### Task
Lines with the string "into" in the data below: report how many there are, and write nothing but the number.

### Data shown
=======

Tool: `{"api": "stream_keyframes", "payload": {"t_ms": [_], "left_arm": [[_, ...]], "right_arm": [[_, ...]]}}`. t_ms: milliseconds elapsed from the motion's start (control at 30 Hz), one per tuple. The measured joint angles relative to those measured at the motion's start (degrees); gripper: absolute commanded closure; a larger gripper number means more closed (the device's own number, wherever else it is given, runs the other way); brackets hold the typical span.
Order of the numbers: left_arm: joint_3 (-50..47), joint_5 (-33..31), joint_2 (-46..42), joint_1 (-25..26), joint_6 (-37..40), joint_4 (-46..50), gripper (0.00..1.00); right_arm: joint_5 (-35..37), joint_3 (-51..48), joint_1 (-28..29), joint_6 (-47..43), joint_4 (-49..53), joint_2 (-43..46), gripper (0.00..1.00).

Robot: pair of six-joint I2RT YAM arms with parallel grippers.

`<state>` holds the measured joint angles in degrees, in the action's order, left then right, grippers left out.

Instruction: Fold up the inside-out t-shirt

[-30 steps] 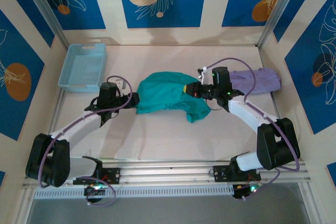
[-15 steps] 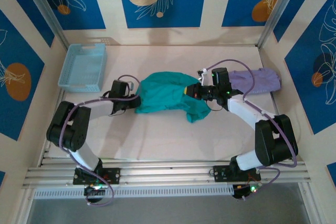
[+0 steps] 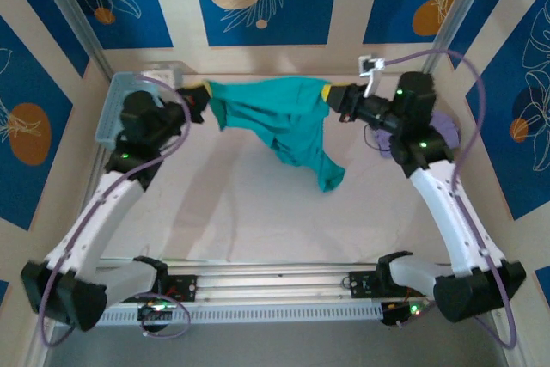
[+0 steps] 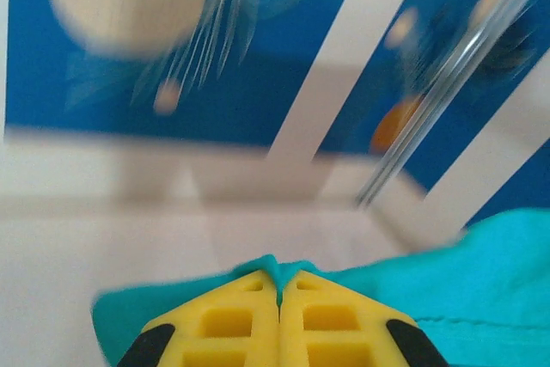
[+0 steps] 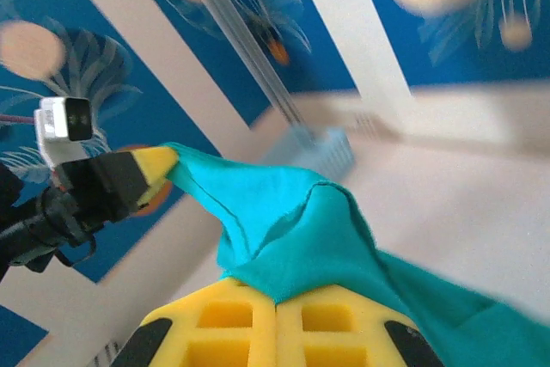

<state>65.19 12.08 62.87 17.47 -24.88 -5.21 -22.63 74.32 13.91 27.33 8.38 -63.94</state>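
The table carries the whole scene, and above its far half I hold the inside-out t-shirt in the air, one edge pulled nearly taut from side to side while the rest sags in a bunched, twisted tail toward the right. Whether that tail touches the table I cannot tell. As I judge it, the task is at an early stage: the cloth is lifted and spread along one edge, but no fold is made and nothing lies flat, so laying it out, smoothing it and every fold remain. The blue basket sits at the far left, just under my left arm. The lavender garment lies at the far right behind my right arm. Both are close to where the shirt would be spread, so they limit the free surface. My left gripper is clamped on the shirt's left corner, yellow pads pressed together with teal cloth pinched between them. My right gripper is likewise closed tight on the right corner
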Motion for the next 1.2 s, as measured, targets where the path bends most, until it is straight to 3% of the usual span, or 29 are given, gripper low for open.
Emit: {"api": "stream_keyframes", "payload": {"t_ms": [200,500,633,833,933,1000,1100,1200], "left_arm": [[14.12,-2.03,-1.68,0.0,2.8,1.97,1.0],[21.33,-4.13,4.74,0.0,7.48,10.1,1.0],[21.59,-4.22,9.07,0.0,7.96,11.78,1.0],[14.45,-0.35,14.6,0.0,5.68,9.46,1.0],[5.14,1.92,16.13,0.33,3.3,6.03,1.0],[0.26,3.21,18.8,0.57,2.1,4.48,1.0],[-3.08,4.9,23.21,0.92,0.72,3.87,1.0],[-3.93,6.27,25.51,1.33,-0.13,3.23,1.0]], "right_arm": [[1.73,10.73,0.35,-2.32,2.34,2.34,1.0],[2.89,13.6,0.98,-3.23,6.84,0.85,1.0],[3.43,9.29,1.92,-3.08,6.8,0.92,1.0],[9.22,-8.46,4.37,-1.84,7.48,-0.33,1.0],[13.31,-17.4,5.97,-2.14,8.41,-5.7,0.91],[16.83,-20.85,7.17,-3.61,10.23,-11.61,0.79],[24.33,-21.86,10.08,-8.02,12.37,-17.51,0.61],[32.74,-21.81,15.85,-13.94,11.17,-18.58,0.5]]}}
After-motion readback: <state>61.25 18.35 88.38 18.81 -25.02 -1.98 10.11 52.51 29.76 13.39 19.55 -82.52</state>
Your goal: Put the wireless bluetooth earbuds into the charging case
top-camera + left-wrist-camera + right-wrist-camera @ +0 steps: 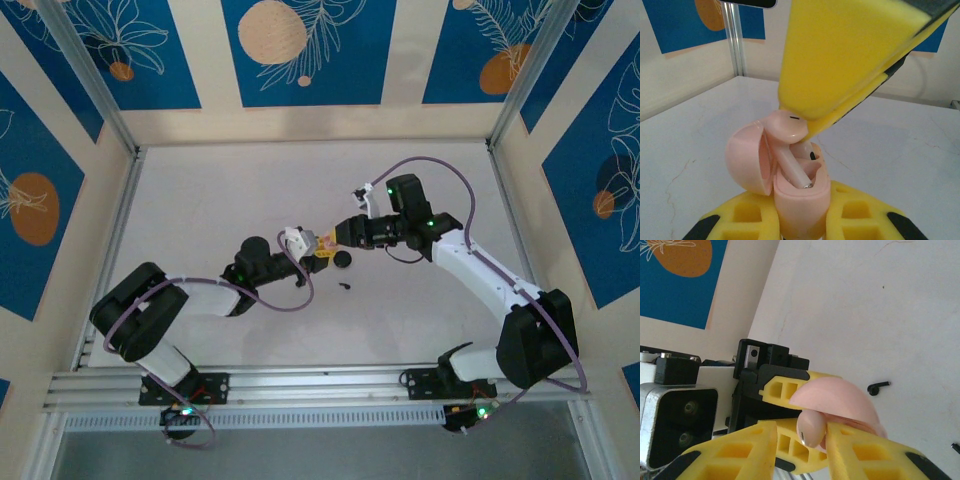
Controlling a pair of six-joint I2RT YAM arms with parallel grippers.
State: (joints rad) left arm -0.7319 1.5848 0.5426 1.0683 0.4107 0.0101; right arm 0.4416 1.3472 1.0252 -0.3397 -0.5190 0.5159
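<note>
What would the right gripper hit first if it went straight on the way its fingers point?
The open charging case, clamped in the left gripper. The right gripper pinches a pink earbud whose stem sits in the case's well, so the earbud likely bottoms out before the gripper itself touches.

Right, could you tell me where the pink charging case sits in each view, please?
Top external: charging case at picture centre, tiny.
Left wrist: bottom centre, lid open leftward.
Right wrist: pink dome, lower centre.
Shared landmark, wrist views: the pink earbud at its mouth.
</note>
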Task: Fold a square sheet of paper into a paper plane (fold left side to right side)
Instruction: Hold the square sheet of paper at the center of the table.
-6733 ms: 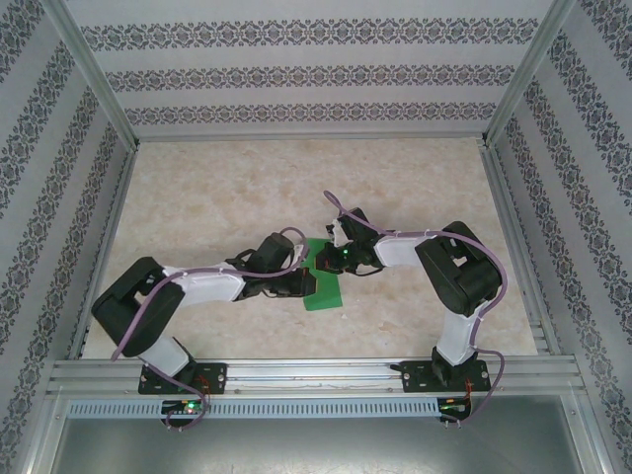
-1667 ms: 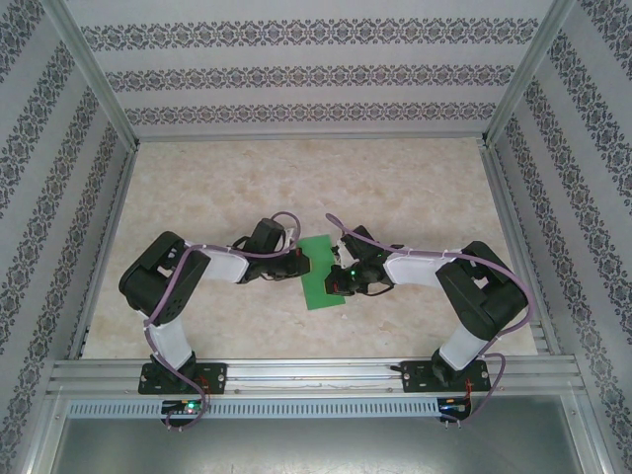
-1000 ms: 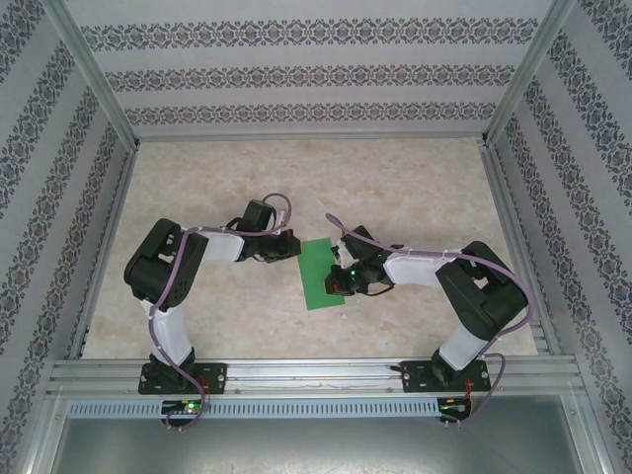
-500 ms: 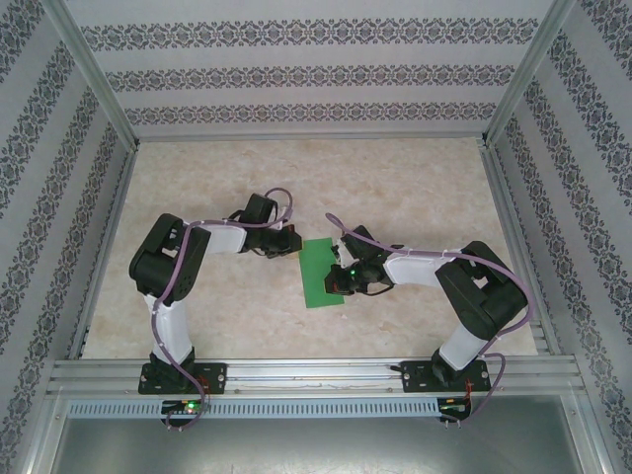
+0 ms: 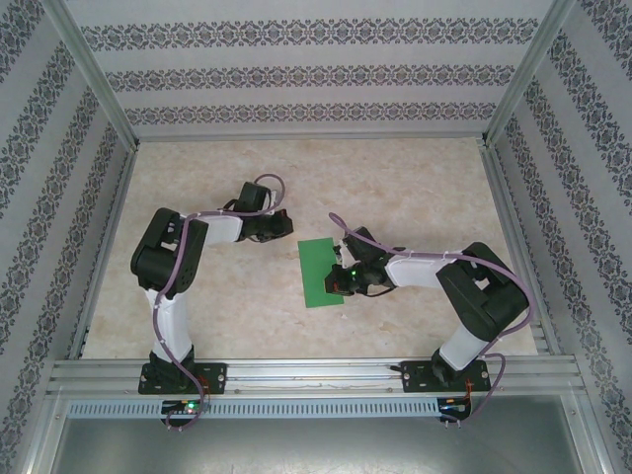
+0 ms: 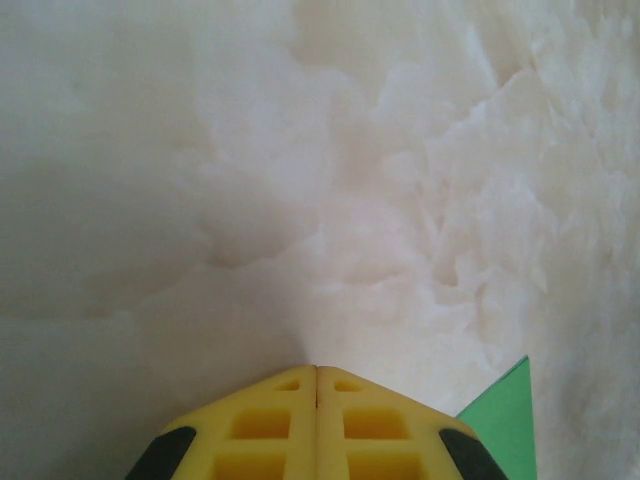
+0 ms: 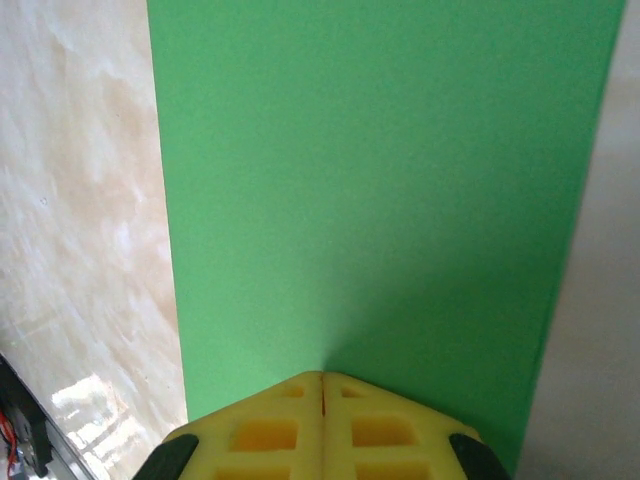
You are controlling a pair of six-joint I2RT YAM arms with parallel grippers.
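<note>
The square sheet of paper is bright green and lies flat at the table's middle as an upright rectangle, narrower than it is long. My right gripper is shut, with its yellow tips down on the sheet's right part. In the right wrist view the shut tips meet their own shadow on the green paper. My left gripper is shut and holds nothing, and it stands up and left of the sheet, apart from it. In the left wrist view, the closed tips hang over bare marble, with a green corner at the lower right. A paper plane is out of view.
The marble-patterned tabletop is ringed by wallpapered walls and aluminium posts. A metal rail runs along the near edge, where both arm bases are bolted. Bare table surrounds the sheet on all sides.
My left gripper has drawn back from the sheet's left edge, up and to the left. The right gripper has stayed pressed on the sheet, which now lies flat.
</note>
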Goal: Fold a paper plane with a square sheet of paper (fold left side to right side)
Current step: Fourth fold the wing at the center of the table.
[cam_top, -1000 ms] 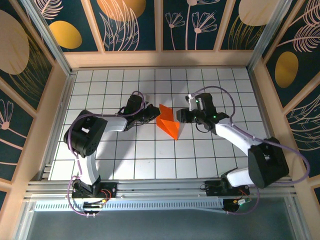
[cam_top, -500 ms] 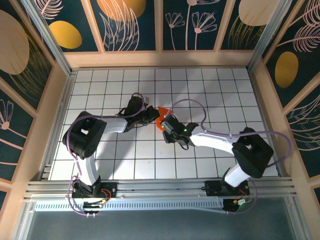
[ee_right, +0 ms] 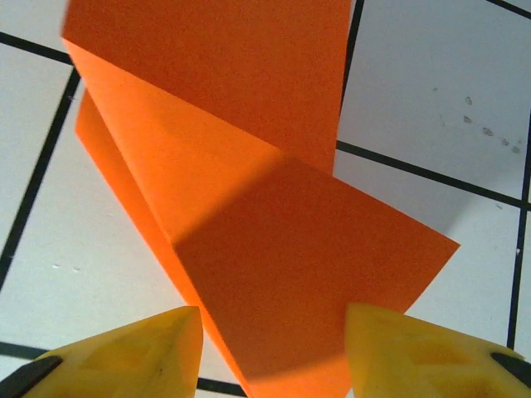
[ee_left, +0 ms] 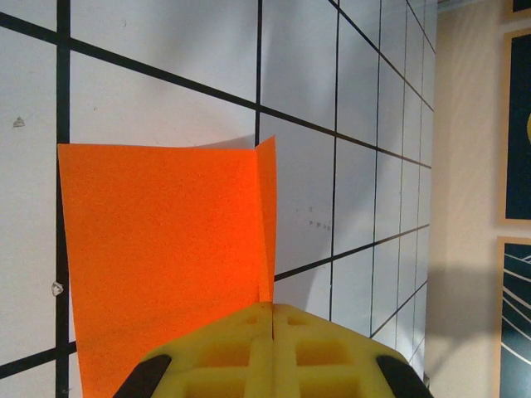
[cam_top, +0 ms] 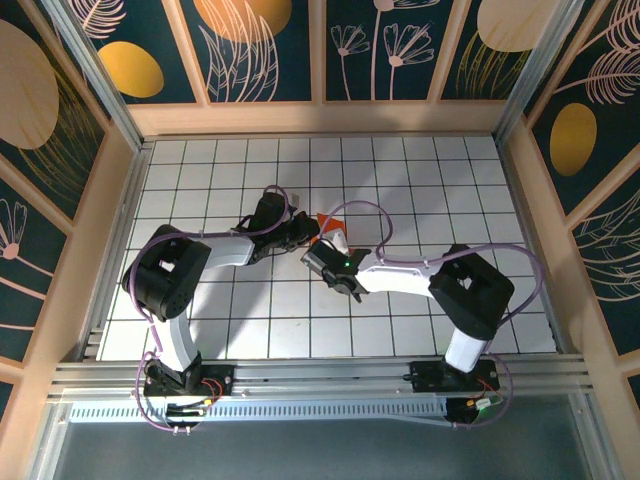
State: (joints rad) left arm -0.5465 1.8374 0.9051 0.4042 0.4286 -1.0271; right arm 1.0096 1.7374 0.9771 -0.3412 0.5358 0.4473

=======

### Task answer
2